Man jokes
So a woman walked into a bar. There was a man. She went up to him and said, "You're cute." He said, "Yeah, and you don't deserve equal rights."
Man's got that big bati, you know.
A black man walked into a bar. Another guy invited him over for a drink. They spent the rest of the night drinking and having a good time.
What's an old man's favorite food?
Wrinkled onions.
Boys are like minis.
Girls are like big pots.
Minis always come first. Don't think about sex boys, be men.
What say the child to the man? Shalom.
Man come later give the child: "Here, what you asked for!"
Child: "No, sir! I say Shabbat Shalom. I not ask for salmon!"
Man: "It may be the coin in me ear, hard to hear."
Man in boxers leads policeman on brief chase.
One dog said to the other dog, "Man, it is hard sleeping on the floor."
The other said, "Really? I like my bed."
Two men are next to each other. One looks at the other and asks, "Are you a fascist?"
The other man responds, "No, why would I be?"
The first man pulls out a gun and says, "Are you sure?"
The second man says, "Never mind, I am a fascist!"
Man 1: You look like Scott Cawthon.
Man 2: I'm gonna put your dick in a Coffin!
Man 3: Me first!
What did the policeman say to his belly button?
You're under a vest!
What does a homeless man call his mother?
Useless.
What did the man say when his girlfriend threw sodium and chloride at him?
That’s assault!
One thing that Miles Morales and Black men have in common is that they're both rip-offs.

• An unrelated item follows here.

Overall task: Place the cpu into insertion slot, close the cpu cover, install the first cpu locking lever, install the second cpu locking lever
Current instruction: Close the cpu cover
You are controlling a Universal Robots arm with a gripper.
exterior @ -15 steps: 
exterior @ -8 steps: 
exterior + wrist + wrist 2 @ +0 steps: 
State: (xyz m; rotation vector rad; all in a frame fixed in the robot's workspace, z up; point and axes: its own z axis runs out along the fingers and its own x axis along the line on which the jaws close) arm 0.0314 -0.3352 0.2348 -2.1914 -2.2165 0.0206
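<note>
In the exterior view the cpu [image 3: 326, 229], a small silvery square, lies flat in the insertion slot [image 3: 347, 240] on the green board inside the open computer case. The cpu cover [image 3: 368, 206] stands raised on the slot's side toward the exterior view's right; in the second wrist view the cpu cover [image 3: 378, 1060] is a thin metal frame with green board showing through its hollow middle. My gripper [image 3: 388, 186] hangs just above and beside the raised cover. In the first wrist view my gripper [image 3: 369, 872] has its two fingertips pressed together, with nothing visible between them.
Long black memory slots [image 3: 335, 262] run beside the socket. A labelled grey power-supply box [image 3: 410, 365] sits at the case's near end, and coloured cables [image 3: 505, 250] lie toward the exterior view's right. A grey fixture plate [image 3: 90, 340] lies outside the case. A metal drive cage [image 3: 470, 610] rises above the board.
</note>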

Sike, I lied. I like big black men.
What do you call a white man that’s blind?
Asian eyes.
During the Great War, a man holding a machine gun shoots down a swarm of soldiers running on a swamp.
He says: "You came to the wrong swamp, Americans! You came to the wrong swamp!" *He didn't stop firing.*
"Does this make any cents?" a man says.
"Oh, it does make cents," me. <-- thing: Lemin"aid" <-- another joke.
If you buy two condoms, but you're banging a woman, it's fine, don't throw it away, just make her transgender.
I dunno man, worked for me.
What did the turtle tell the man? To keep being 5G7T4IPK24O[\]TWERGWREWGRGR.